The private sector operates along different rules. As long as people are willing to pay the rising premiums, the model works. If people aren't willing to pay the rising premiums, then the insurance companies skimp to make the premiums affordable. Such as reducing the size of their provider networks or covering less.

That's a huge problem...as prices rise more people stop paying. If I'm say 28...have a decent job...and would normally get insurance...would I continue to pay higher and higher premiums? The higher premiums rise the more often healthy people that don't need insurance will forgo paying premiums. The pool decreases and the only folks paying premiums are...you got it sick people or those that will use it more often. So you end up with a death spiral of higher premiums.

Governments can sometimes do this as well, but it's harder for the government to cut back when it becomes necessary because there are a lot of free riders who don't pay in or pay very little, or paid in when they were younger.
You have a lot of "free riders" in our current system. How many people opt out of insurance until they get old...about to have a family so need insurance for child birth and kids. How about go decades without health insurance and finally get back problems or something and go on disability and medicaid?

But the reason those tax provisions continue is because there's a powerful constituency in favor of keeping them.
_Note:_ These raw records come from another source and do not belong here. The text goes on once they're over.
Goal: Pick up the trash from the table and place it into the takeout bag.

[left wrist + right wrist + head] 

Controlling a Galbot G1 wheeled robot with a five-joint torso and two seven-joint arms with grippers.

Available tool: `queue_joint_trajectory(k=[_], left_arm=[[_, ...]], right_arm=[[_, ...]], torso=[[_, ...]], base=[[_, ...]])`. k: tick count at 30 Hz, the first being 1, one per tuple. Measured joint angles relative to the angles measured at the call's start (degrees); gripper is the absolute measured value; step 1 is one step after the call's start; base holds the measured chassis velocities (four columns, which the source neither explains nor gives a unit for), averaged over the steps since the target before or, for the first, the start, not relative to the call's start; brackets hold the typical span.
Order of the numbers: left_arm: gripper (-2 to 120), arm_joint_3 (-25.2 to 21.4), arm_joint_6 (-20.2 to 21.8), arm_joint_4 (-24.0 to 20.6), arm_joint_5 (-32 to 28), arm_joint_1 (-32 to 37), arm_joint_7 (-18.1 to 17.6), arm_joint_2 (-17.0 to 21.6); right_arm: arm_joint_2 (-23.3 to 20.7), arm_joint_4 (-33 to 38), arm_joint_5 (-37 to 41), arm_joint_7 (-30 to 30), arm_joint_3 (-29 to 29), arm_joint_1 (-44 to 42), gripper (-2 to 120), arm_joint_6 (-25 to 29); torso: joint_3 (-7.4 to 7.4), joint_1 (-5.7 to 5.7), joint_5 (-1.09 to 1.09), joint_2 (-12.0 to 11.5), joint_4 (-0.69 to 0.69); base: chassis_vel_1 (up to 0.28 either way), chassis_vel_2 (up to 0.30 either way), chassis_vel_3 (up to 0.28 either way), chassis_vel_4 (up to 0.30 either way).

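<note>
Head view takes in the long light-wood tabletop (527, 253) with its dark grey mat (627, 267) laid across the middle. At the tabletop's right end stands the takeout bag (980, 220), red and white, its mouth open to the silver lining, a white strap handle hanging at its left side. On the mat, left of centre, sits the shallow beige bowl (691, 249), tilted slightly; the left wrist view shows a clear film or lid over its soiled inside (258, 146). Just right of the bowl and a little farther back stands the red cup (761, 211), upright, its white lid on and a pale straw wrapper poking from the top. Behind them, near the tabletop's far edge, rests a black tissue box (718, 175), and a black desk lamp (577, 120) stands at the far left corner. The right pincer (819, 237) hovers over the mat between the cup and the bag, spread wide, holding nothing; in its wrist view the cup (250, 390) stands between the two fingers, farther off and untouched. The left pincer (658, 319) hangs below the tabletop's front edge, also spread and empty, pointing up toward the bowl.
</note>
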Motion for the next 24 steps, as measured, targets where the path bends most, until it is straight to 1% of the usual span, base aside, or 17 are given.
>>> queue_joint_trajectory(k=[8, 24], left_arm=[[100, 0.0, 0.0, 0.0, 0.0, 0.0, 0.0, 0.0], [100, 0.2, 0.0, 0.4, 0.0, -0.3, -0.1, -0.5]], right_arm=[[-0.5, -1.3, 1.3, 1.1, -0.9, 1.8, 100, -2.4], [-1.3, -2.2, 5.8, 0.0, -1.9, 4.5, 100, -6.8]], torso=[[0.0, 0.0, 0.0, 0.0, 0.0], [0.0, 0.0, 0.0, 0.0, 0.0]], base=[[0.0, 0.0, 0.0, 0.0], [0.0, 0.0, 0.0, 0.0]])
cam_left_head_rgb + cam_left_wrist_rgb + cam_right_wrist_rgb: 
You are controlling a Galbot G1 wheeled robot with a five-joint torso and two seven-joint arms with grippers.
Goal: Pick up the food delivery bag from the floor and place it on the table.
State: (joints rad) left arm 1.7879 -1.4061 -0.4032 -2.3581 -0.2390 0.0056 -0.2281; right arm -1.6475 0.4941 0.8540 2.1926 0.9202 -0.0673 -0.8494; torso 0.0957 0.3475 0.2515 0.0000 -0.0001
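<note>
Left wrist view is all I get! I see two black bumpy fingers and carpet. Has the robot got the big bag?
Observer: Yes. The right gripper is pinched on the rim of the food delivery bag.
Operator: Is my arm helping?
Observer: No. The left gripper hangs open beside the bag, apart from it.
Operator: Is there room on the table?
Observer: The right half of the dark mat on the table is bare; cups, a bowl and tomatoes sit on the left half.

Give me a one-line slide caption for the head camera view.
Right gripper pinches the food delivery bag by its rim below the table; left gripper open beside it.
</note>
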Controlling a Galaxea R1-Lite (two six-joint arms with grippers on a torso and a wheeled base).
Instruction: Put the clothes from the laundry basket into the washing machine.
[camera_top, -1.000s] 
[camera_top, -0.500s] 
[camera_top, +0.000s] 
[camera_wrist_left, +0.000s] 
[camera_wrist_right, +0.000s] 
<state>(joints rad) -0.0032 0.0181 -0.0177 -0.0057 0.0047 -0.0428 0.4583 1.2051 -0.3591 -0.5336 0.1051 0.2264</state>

Single payer is ultimately an egalitarian ideal that only works when few have great health insurance to begin with. If 20% have a better deal than they'd get from a single payer system, that's enough to sink it.

Sure...I guess you can wait until mroe and more people opt out of paying for insurance because of the higher prices. The higher the cost is the more people that will make that cost benefit decision on the side of gambling on not getting sick. When that happens you of course get higher premiums...then more people making that decision...well you eventually start having serious issues. Most of those companies would be unable to sustain those type of costs.
 
If the insurance system was breaking down, you could go to single payer as an alternative. Instead, we doubled down on the private system. That criticism comes from the left and it's valid. However, the insurance system is not yet breaking down and wasn't showing any signs of breaking down. But ACA makes that breakdown more likely by making insurance more expensive and increasing the odds that people won't want to buy the insurance.

So far, not many people are signing up to the exchanges. It's early yet, but you'd expect more enthusiasm for a great product. People buy Iphones three months before they come out, why wouldn't people buy insurance if it was the great, affordable deal they'd been waiting for?
 
President Obama and Democratic leadership promised ObamaCare/The Affordable Healthcare Act will reduce national healthcare costs and reduce insurance premiums.

Was that a truthful promise?

anonymous polls suck
 
Obama Care is a socialist Ponzi scheme that will never work and God forbid might bankrupt this country.